Crowdsourcing Oral Histories: A New Approach to Public History and Gathering Humanities Data
In this spring lectures series talk, I will discuss recent interventions made by The 1947 Partition Archive in documenting a significant yet much-silenced moment in history through the invention of crowdsourcing techniques that exploit modern communications technologies. I will demonstrate how our platform has enabled documentation of the 1947 Partition of India and Pakistan at a global scale in a short amount of time, while democratizing the preservation of historical memory.
The year 1947 marked the end of the British rule in South Asia, and the births of two new nations, India and Pakistan. Independence entailed partitioning the provinces of Bengal and Punjab in within British India. The Partition led to overnight loss of homes (at least 14 million), massive outbreak of sectarian and sexual violences in local communities, and deaths of common civilians (estimated at over 1 million) across both sides of the India-Pakistan border. Recent scholars of Partition studies as well as South Asian cultural practitioners have compared the Partition to the Jewish Holocaust in Europe. Yet, prior to the present effort, there existed not a single memorial or public archive for preserving the witness memories of the Partition. While pioneering work inspired by witness narratives has informed the field of Partition Studies (Butalia, Menon et al), there was, prior to this effort, no publicly accessible archive on oral histories of Partition, and no effort to record across the subcontinent in India, Pakistan, Bangladesh at the scale at which The 1947 Partition Archive is doing.
The 1947 Partition Archive’s invention of a crowdsourcing protocol for recording and digitally preserving the witness testimonies (on video and occasionally audio) enables the representation of voices from diverse ethnic, religious, and economic communities in the South Asian region and diasporas. This unique and original platform entails offering free online oral history workshops twice a month to teach ‘Citizen Historian’ volunteers anywhere in the world, the techniques for recording oral histories specifically of Partition witnesses. The crowdsourcing process is constantly evolving through A/B testing and techniques similar to those employed by commercial service applications such as Uber and AirBnB. For areas where technological challenges prohibit the success of crowdsourcing, research scholars from local communities in India, Pakistan, and Bangladesh are offered a modest scholarship stipend to record witness interviews. In effect, The 1947 Partition Archive is bringing witness oral histories to the forefront of South Asia’s public memory. In the process, the platform is not only bringing previously undocumented histories to the fore, but also enabling widespread healing of communities impacted by the collective trauma of the Partition. The 1947 Partition Archive’s choice of a digital medium to preserve oral histories is creating a pedagogical resource for scholars working in a number of fields (e.g. Partition studies, trauma studies, memory studies, diaspora studies, digital humanities, oral history, subaltern histories, and South Asian studies) as well as for post-Partition generations in South Asia and the diasporas. The use of crowdsourcing ensures voices from diverse ethnic, socioeconomic, religious and political backgrounds have access to and representation in the archive.

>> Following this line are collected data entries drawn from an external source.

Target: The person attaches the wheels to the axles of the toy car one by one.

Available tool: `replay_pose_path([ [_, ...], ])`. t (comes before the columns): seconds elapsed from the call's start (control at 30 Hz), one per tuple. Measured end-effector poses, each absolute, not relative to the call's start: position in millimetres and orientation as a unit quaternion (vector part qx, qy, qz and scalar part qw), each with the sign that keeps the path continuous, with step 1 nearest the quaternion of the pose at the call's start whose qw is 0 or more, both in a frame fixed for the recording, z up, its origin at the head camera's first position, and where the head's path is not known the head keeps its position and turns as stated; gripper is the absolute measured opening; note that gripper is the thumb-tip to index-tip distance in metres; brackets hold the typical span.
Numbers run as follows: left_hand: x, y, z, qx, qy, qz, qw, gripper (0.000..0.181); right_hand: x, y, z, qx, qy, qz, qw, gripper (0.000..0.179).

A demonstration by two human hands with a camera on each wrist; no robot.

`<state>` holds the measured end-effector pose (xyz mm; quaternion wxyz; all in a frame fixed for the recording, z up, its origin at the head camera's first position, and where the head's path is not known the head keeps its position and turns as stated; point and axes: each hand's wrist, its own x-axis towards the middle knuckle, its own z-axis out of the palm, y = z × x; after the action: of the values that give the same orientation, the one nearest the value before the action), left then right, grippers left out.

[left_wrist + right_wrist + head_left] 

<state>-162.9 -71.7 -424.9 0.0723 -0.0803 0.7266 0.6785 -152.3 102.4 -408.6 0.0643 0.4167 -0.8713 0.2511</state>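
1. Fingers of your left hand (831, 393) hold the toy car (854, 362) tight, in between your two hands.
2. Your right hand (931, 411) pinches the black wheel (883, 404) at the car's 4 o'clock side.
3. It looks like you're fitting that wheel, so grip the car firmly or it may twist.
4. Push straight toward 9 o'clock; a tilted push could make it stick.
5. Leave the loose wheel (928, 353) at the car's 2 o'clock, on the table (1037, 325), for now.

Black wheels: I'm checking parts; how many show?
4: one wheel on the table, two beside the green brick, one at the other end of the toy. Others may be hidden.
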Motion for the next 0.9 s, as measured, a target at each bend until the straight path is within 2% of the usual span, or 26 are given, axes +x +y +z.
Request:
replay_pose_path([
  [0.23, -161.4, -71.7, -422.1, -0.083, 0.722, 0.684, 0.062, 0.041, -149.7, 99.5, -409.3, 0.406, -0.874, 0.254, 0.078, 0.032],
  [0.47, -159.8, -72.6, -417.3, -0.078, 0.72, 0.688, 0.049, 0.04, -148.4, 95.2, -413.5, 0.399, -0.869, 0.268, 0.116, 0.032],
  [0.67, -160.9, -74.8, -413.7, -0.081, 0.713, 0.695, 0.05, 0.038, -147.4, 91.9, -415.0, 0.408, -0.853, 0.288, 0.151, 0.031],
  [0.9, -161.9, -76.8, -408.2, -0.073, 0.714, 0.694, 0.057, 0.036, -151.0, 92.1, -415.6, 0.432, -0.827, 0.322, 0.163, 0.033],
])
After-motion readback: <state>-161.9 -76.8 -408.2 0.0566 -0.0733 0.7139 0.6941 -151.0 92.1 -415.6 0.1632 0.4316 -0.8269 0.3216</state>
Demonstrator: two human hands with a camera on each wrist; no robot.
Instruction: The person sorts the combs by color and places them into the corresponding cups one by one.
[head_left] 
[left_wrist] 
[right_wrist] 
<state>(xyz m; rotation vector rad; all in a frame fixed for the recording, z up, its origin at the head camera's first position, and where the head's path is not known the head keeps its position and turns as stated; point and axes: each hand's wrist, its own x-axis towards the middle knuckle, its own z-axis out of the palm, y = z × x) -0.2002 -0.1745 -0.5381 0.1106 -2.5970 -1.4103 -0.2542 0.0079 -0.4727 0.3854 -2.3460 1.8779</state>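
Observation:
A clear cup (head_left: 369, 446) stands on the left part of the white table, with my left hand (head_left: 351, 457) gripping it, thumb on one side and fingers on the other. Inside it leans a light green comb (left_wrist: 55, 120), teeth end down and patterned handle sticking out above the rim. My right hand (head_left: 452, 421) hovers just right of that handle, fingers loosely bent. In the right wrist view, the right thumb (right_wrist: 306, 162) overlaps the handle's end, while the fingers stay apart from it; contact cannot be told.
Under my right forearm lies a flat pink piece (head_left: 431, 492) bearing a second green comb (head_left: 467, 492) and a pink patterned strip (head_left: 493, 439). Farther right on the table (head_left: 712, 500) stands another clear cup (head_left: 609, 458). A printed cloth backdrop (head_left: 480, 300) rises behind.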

Guneeta Singh Bhalla is founder of The 1947 Partition Archive. Previously, she was an experimental condensed matter physicist who completed her tenure as a post-doctoral researcher at the Lawrence Berkeley National Laboratory and the Department of Physics at the University of California at Berkeley. She devised experiments to probe quantum confinement at interfaces that include oxide heterostructures and domain walls in multiferroics. After a 2008 visit to the oral testimony archives at the Hiroshima Peace Memorial she was inspired and began interviewing Partition witnesses in 2009. It was a deeply enriching experience and she wanted to share it with everyone. She was also troubled with the realization that the generation of eye witnesses was nearly gone and taking their stories with them. This led to the concept of crowdsourcing oral histories of Partition, thereby engaging the public in recording the people’s history of the world’s largest mass human displacement. She gathered a team and began recording oral histories in 2010. In 2011 The 1947 Partition Archive was born. She has personally interviewed over 100 of the 5,300 Partition witnesses interviewed by The 1947 Partition Archive, rallied volunteers from all walks of life and built the grassroots foundations of the largest repository on Partition witness accounts. In 1947 her father’s family migrated from Lahore to Amritsar on August 14.